In theory, the British constitution has three branches: Parliament, which makes laws, the government, which 'executes' laws, and the law courts, which interpret laws. Although the Queen is officially head of all three branches, she has little direct power.

Parliament has two parts: the House of Commons and the House of Lords. Members of the House of Commons are elected by the voters of 650 constituencies. They are known as MPs, or Members of Parliament. The Prime Minister, or leader of the Government, is also an MP, usually the leader of tie political party with a majority in the House of Commons.

The Prime Minister is advised by a Cabinet of about twenty ether ministers. The Cabinet includes the ministers in charge of major government departments or ministries. Departments and ministries are run by civil servants, who are permanent officials.

Members of the House of Lords (peers) are not elected. About 70 per cent of them are «hereditary peers» because their fathers were peers before them. The other 30 per cent are «life peers», whose titles are not passed on to their children.

The Lords of Appeal (Law Lords) serve the House of Lords as the ultimate court of appeal. This appeal court consists of some nine Law Lords who hold senior judicial office. They are presided over by the Lord Chancellor and they form a quorum of three to five when they hear appeal cases.

Parliament

Functions of Parliament

• making laws

• providing money for government, through taxation

• examining government policy, administration and spending debating political questions.

The Government

Functions of the Prime Minister

• leading the majority party

• running the Government

• appointing Cabinet Ministers and other ministers

• representing the nation in political matters

 

The Law Courts

There are two main kinds of courts, and two main kinds of judicial officers to correspond with them. Courts of first instance are presided over by magistrates, who are normally Justices of the Peace (JPs); higher courts (crown courts) by judges, or in some cases, senior barristers specially appointed to perform judicial functions for part of their time.

 

THE SYSTEM OF GOVERNMENT OF THE UNITED STATES

 

The constitution adopted by the thirteen states in 1790 sets the basic form of government: three separate branches, each one having powers over the others. The ultimate power under the Constitution is not given to the President (the executive branch), or to the Congress (the legislative branch), or to the Supreme Court (the judicial branch).

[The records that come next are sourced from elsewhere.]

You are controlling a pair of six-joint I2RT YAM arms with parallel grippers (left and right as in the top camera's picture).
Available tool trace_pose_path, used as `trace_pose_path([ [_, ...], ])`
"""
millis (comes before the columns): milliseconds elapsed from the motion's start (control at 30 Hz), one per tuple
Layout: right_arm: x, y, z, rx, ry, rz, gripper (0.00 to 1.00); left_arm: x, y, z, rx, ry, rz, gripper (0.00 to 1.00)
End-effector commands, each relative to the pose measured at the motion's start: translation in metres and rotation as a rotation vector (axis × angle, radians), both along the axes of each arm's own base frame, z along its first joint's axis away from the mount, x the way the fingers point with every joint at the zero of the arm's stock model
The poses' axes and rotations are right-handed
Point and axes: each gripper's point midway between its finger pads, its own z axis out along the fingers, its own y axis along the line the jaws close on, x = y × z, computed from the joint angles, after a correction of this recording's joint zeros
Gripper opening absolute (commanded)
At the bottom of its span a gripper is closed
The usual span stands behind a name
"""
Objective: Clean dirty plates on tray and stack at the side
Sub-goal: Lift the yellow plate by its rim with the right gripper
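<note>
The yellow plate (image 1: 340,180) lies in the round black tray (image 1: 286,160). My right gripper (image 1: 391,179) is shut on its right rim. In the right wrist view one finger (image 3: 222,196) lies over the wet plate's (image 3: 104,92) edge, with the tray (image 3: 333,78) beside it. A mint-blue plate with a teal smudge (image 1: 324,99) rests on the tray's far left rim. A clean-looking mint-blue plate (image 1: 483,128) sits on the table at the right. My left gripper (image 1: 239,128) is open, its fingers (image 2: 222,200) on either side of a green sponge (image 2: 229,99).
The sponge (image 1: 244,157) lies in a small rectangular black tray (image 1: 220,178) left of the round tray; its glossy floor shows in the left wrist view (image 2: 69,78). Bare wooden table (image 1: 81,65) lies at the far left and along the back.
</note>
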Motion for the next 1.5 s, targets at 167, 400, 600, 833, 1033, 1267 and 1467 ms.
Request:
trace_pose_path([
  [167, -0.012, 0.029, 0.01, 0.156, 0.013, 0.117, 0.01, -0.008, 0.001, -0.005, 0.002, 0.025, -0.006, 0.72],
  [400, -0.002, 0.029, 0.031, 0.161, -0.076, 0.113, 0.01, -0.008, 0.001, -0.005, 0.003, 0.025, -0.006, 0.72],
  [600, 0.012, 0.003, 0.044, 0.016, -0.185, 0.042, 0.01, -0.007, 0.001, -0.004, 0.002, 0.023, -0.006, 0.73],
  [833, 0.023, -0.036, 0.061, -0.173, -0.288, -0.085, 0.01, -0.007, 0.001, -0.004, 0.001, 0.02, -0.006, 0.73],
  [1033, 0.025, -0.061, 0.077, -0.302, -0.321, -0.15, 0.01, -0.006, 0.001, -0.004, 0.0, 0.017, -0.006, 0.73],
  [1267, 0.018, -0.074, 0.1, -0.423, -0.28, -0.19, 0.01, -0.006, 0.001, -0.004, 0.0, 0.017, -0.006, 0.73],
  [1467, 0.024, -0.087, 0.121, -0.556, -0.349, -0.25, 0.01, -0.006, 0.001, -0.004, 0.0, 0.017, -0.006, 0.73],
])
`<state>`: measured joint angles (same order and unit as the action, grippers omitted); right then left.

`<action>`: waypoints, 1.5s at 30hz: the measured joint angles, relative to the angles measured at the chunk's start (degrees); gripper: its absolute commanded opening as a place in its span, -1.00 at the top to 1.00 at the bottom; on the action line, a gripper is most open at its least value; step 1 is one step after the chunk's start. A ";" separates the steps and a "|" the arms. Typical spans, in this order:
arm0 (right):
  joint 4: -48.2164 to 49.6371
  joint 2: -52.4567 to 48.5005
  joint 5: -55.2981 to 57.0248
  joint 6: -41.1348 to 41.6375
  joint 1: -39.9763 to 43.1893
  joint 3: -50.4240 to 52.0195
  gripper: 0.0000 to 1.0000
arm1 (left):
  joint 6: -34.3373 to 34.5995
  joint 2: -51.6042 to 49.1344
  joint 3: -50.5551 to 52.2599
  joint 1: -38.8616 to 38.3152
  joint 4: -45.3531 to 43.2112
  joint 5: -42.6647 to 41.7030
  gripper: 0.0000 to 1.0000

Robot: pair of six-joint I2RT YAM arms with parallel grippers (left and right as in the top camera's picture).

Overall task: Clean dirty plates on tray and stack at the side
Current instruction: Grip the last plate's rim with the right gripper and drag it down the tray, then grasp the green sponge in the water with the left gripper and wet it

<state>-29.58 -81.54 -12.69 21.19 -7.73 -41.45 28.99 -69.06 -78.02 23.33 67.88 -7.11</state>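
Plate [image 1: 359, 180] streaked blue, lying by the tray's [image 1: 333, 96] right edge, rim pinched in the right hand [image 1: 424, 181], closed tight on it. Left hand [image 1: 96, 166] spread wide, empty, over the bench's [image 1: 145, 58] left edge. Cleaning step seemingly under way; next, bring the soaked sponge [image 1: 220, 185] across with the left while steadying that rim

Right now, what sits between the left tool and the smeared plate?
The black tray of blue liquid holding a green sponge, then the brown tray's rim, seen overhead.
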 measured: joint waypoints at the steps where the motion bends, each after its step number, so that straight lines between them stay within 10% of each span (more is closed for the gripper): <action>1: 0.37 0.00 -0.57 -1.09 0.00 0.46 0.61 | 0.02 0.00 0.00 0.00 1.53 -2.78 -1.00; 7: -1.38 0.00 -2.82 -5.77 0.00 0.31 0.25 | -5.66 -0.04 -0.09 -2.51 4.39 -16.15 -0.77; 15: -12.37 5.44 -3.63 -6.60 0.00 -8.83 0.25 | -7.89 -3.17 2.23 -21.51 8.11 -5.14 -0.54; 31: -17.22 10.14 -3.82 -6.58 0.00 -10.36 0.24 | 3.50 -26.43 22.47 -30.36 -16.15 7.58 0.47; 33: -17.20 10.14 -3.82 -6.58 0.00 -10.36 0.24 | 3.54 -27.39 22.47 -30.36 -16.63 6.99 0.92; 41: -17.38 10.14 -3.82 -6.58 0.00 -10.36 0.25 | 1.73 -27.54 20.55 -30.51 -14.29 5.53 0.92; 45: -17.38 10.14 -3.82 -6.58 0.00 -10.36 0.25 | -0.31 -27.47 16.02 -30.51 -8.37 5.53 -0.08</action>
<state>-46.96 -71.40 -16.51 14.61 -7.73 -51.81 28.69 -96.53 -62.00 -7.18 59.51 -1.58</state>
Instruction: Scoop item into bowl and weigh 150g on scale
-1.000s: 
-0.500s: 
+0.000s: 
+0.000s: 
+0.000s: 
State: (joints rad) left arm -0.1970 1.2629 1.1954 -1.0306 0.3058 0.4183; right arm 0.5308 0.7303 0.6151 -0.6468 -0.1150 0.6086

It belongs to "We the People", in fact and in spirit.

There are several basic principles' which are found at all levels of American government federal, state, county, local.

One of them says that legislators are elected from geographical districts directly by the voters.

Another fundamental principle of American government is that because of the system of checks and balances, compromise in politics is a matter of necessity, not choice.

Congress, the American Parliament, is made up of the Senate and the House of Representatives. There are 100 Senators, two from each state. The House has 435 members.

Congress makes all laws, and each house of Congress has the power to introduce legislation. Each can also vote against legislation passed by the other. Congress decides upon taxes and how money is spent. It regulates commerce among the states and foreign countries. It also sets rules for the naturalization of foreign citizens.

The President of the United States is elected every four years for a four-year term of office (8 years), but that's the maximum.

Within the Executive Branch, there are a number of executive departments. These are the departments of State, Treasury, Defense, Justice, Interior, Agriculture, Commerce, Labor, Health and Human Resources, Housing and Urban Development, Transportation, Energy and Education. The head of each department (called a Secretary) is appointed by the President.

The third branch of government is the federal Judiciary. Its main instrument is the Supreme Court, which watches over the other two branches. It determines whether or not their laws and acts are in accordance with the Constitution. The Supreme Court consists of a chief Justice and eight associate Justices. They are nominated by the President but must be approved by the Senate.

In addition to the Supreme Court Congress has established 11 federal courts of appeal and, below them, 91 federal, district courts. But the Supreme Court has direct Jurisdictions.

 

 

STATE SYSTEM OF RUSSIAN FEDERATION

 

Under the Constitution adopted in 1991 Russia is a Presidential Republic. The name of the country is stated by the Constitution as the Russia Federative Republic. The head of the state is President.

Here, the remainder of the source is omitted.